Problem requirements: Repeat every line of the data exactly, but not the pictures.

Information shown section start

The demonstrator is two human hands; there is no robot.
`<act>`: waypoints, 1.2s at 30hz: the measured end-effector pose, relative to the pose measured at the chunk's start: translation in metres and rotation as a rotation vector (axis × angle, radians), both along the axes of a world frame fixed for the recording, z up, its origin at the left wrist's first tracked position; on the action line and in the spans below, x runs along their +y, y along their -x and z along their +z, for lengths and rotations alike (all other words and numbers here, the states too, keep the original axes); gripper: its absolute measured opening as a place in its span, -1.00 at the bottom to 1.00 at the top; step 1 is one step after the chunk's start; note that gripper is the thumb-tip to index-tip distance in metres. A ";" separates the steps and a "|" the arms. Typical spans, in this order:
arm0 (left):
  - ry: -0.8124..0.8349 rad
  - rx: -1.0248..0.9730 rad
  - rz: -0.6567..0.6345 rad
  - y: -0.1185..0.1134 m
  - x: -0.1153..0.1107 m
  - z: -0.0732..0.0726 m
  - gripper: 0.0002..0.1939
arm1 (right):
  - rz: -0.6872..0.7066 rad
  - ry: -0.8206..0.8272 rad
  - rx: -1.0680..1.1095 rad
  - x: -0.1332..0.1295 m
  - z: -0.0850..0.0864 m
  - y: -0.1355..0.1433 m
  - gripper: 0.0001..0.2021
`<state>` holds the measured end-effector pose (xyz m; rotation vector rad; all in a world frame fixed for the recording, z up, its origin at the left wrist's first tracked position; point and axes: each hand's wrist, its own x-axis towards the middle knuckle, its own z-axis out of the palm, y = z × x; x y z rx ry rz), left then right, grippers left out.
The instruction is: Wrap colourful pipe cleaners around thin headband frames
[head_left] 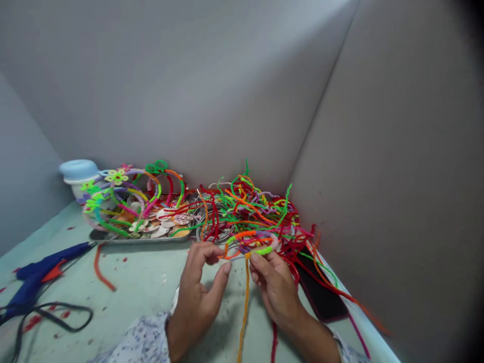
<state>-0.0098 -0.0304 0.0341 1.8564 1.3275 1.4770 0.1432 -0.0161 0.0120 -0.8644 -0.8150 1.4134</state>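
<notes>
My right hand (278, 287) pinches a ring wrapped in coloured pipe cleaner (245, 235) at its near side, between thumb and fingers. The ring shows orange, green and pale purple stretches. From beside my right thumb, a yellow-orange pipe cleaner (244, 312) hangs down toward the table's near edge. My left hand (200, 292) is at the ring's left end with thumb and index finger apart. Its fingertips are close to the ring, and whether they touch it is hard to see. Part of the near side of the ring is hidden by my right fingers.
Behind the ring lies a tangled heap of pipe cleaners (260, 201) beside coiled wire (202, 224). A tray (151, 241) holds discs and several finished-looking flowered rings (117, 176). A blue glue gun (49, 267), a lidded jar (79, 171) and a dark phone-like slab (325, 297) lie around.
</notes>
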 end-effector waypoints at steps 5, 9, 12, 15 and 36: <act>-0.190 0.341 -0.059 0.000 0.002 -0.005 -0.75 | 0.008 0.025 -0.045 -0.001 -0.018 0.004 -0.81; -0.170 0.373 -0.109 -0.002 0.008 -0.012 -0.84 | 0.034 0.024 -0.083 -0.002 -0.029 0.006 -0.80; -0.155 0.383 -0.107 -0.001 0.010 -0.016 -0.92 | 0.055 0.013 -0.091 -0.003 -0.033 0.007 -0.80; -0.169 0.400 -0.104 0.000 0.011 -0.018 -0.94 | 0.067 0.001 -0.077 -0.004 -0.034 0.007 -0.80; -0.430 0.568 -0.125 0.007 0.020 -0.025 -0.92 | 0.016 0.074 -0.183 -0.006 -0.033 0.010 -0.70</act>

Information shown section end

Task solution:
The demonstrator is two human hands; there is no robot.
`<act>`: waypoints, 1.2s at 30hz: the measured end-effector pose, relative to the pose measured at the chunk's start: translation in metres and rotation as a rotation vector (axis × angle, radians), both along the axes of a world frame fixed for the recording, z up, its origin at the left wrist's first tracked position; on the action line and in the spans below, x runs along their +y, y along their -x and z along their +z, for lengths and rotations alike (all other words and numbers here, the states too, keep the original axes); gripper: its absolute measured opening as a place in its span, -1.00 at the bottom to 1.00 at the top; step 1 is one step after the chunk's start; note that gripper is the thumb-tip to index-tip distance in metres. A ";" separates the steps and a "|" the arms. Typical spans, in this order:
arm0 (left):
  - ry: -0.8124..0.8349 rad
  - rx: -1.0248..0.9730 rad
  - rz: -0.6567..0.6345 rad
  - y: -0.1185..0.1134 m
  - x: -0.1153..0.1107 m
  - z: -0.0732..0.0726 m
  - gripper: 0.0002..0.1939
arm1 (right):
  - rz: -0.6872..0.7066 rad
  - ry: -0.8206..0.8272 rad
  - rx: -1.0680..1.1095 rad
  - x: -0.1332..0.1295 m
  - z: -0.0850..0.0864 m
  - y: -0.1355..0.1433 m
  - gripper: 0.0001..0.2021
`<state>` holds the measured end-effector pose (xyz m; rotation vector rad; all in a world frame fixed for the recording, z up, its origin at the left wrist's first tracked position; point and axes: each hand's wrist, its own x-axis towards the middle knuckle, its own z-axis out of the palm, y = z × x; x y z rx ry rz), left then right, grippers left out.
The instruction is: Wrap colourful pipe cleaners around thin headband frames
[head_left] 
<state>-0.0098 -0.0304 0.0341 1.8564 1.3275 1.4770 0.1432 -0.0161 0.0120 -0.8644 -0.8150 1.4134</state>
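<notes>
My right hand (278, 287) pinches a ring wrapped in coloured pipe cleaner (245, 235) at its near side, between thumb and fingers. The ring shows orange, green and pale purple stretches. From beside my right thumb, a yellow-orange pipe cleaner (244, 312) hangs down toward the table's near edge. My left hand (200, 292) is at the ring's left end with thumb and index finger apart. Its fingertips are close to the ring, and whether they touch it is hard to see. Part of the near side of the ring is hidden by my right fingers.
Behind the ring lies a tangled heap of pipe cleaners (260, 201) beside coiled wire (202, 224). A tray (151, 241) holds discs and several finished-looking flowered rings (117, 176). A blue glue gun (49, 267), a lidded jar (79, 171) and a dark phone-like slab (325, 297) lie around.
</notes>
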 end-effector waypoints at steps 5, 9, 12, 15 and 36: <act>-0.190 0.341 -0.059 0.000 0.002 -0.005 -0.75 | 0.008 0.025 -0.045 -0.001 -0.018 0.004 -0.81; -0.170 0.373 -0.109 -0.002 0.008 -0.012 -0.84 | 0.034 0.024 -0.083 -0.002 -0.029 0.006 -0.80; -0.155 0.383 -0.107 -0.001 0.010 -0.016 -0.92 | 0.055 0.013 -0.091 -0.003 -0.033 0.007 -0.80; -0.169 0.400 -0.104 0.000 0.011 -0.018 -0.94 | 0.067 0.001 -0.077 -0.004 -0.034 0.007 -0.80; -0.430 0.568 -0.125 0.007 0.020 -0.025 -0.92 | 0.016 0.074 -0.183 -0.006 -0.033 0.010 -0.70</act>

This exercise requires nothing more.